Using the data below, return all lines in which "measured" appears.

Records from a data source ▸
►
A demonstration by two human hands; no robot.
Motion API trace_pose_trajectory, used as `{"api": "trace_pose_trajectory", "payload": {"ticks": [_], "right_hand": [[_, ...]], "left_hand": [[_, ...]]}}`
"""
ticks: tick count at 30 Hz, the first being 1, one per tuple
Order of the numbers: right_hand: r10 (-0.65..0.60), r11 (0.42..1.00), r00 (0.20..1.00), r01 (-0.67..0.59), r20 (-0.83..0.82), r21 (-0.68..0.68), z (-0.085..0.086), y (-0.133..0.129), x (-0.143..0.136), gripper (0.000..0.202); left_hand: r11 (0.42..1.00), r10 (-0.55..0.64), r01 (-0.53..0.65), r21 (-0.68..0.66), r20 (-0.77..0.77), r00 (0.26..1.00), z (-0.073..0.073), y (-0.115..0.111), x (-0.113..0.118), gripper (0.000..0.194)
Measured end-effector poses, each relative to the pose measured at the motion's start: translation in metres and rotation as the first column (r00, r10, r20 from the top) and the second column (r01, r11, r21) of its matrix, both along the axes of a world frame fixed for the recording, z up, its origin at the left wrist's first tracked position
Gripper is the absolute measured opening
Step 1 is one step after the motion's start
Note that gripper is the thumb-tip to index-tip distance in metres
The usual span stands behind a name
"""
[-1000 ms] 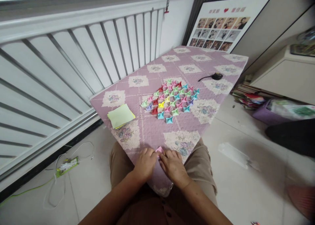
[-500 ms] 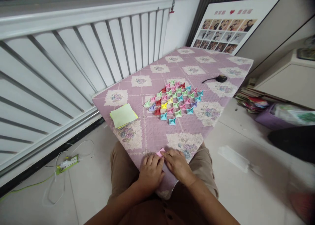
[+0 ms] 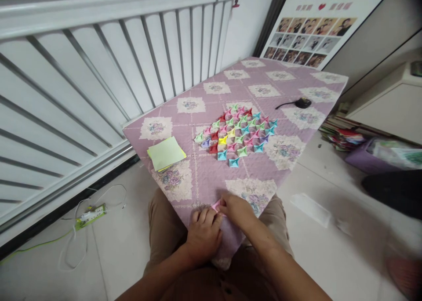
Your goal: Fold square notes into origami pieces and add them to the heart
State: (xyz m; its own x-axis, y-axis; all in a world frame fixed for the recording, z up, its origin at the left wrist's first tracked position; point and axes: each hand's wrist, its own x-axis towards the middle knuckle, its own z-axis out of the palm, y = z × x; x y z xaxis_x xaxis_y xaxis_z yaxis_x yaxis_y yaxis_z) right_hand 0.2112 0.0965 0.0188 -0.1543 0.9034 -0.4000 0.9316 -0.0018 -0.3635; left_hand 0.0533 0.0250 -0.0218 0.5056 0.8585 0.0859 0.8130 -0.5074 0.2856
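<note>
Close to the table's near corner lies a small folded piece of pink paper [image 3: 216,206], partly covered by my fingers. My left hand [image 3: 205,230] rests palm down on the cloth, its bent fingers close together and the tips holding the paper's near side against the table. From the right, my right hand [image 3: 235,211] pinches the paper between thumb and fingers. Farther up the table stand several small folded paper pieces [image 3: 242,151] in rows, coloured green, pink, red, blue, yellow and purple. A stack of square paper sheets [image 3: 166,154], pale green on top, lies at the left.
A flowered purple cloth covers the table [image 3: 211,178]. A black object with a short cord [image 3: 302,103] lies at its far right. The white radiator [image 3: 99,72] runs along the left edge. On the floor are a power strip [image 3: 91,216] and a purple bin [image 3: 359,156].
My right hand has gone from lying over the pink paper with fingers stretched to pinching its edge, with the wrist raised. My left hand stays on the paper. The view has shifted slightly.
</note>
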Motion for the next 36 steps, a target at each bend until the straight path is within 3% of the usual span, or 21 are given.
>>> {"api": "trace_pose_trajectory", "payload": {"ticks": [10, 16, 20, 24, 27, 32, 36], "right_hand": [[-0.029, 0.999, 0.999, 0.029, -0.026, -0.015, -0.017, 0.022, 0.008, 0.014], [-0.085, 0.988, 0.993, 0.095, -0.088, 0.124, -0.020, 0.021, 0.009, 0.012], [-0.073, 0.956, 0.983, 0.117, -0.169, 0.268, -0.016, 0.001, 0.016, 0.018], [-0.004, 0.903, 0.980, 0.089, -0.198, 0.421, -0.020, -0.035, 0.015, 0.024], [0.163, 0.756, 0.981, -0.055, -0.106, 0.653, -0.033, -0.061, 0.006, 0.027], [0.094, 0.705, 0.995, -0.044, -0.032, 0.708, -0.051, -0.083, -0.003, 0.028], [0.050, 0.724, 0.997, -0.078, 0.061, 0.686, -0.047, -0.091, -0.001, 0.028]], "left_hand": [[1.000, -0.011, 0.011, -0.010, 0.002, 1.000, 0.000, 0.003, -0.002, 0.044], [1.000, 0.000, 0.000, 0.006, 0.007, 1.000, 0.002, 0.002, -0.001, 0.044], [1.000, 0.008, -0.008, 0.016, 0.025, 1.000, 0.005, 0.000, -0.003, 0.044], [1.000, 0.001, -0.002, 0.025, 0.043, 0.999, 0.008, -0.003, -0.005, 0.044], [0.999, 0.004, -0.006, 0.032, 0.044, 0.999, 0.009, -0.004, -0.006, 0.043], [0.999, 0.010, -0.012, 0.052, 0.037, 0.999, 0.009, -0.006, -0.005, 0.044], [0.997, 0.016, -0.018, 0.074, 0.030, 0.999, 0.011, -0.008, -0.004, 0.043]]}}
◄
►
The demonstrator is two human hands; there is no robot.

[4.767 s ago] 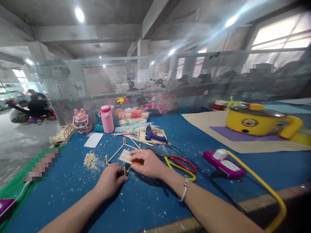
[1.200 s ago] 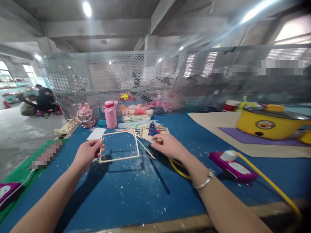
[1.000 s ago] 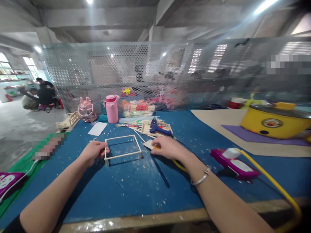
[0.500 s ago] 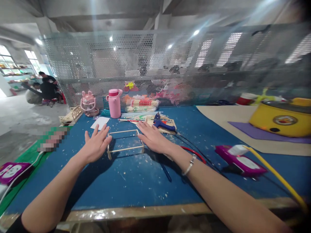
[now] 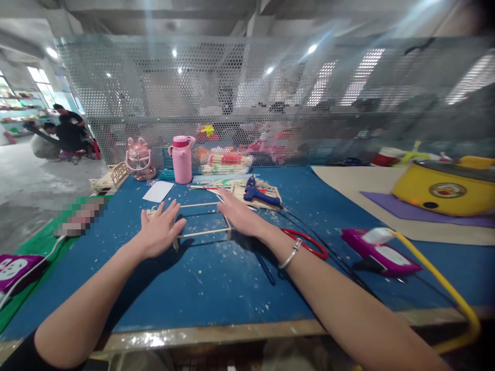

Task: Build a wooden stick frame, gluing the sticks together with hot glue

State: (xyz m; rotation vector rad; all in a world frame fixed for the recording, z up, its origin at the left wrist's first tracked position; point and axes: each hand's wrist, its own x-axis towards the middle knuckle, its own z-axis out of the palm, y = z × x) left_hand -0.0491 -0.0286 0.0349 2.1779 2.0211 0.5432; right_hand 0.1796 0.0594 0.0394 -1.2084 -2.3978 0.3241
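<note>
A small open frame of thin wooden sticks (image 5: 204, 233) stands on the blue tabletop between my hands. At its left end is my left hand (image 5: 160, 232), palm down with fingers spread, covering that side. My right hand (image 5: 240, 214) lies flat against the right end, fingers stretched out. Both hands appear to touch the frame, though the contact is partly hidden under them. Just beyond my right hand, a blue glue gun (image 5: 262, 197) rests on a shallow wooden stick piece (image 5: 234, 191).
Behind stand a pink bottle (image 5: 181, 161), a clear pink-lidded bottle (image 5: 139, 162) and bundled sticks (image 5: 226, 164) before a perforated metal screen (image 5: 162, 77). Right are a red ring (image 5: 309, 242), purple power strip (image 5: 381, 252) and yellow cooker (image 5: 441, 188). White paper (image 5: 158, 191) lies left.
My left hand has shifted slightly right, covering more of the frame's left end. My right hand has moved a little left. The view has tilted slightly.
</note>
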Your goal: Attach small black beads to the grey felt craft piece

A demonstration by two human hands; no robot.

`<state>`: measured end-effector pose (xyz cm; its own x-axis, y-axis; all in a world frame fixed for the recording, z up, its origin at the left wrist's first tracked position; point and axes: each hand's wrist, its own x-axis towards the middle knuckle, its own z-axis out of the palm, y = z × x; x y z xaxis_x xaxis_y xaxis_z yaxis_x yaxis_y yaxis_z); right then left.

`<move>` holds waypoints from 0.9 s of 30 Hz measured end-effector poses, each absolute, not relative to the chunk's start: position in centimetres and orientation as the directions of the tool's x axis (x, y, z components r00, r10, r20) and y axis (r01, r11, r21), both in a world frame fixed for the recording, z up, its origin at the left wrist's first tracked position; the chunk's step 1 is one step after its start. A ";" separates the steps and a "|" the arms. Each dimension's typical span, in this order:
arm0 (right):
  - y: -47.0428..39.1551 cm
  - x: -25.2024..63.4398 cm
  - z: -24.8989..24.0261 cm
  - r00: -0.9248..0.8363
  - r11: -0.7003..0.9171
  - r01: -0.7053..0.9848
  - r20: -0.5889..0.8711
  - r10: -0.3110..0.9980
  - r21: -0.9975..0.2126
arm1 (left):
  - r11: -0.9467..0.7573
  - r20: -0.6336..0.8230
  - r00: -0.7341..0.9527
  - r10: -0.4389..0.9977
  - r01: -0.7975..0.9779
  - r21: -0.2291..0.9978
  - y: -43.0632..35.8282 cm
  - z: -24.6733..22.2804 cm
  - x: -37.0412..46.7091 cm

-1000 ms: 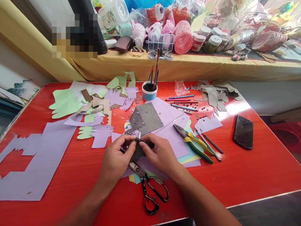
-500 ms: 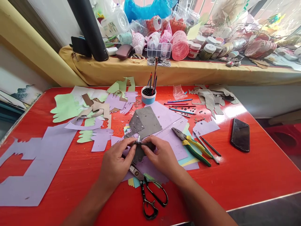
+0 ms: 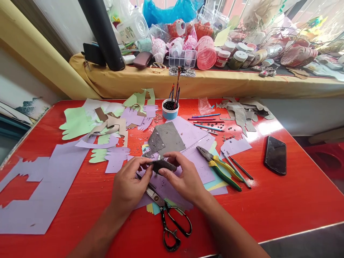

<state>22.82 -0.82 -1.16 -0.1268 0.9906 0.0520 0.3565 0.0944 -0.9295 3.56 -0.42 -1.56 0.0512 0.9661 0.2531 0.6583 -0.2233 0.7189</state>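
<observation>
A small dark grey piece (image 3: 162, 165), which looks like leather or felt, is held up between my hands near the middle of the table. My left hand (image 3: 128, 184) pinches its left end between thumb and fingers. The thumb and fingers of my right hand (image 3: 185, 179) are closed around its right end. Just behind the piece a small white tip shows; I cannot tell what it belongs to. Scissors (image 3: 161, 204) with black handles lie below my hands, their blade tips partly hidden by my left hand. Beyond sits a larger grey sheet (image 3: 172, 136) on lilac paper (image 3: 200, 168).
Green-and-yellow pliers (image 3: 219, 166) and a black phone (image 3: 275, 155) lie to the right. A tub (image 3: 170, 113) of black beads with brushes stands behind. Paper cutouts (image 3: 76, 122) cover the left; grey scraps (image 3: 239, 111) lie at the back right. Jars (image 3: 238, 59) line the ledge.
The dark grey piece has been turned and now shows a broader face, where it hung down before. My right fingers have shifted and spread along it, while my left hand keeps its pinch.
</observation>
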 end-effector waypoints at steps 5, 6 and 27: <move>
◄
Exercise answer ▸
Measured end-effector poses, each relative to the pose measured at the motion's start: translation in metres and rotation as the first column (r00, r10, r20 from the top) and the second column (r01, r11, r21) of its matrix, both along the axes of a world frame fixed for the recording, z up, its origin at the left wrist's first tracked position
Gripper is the absolute measured opening
`<state>`: measured end-effector pose (xyz cm; its own x-axis, y-axis; all in a world frame fixed for the recording, z up, its origin at the left wrist's first tracked position; point and axes: each hand's wrist, its own x-axis towards the middle knuckle, its own z-axis out of the palm, y = z × x; x y z xaxis_x xaxis_y xaxis_z yaxis_x yaxis_y yaxis_z); right then left.
`<move>` holds waypoints from 0.9 s of 30 Hz measured end-effector poses, each absolute, not relative to the chunk's start: position in centimetres and orientation as the directions of the tool's x axis (x, y, z components r00, r10, r20) and y axis (r01, r11, r21), both in a world frame fixed for the recording, z up, its origin at the left wrist's first tracked position; the chunk's step 1 is one step after its start. A ";" separates the steps and a "|" the arms. Each dimension's typical span, in this order:

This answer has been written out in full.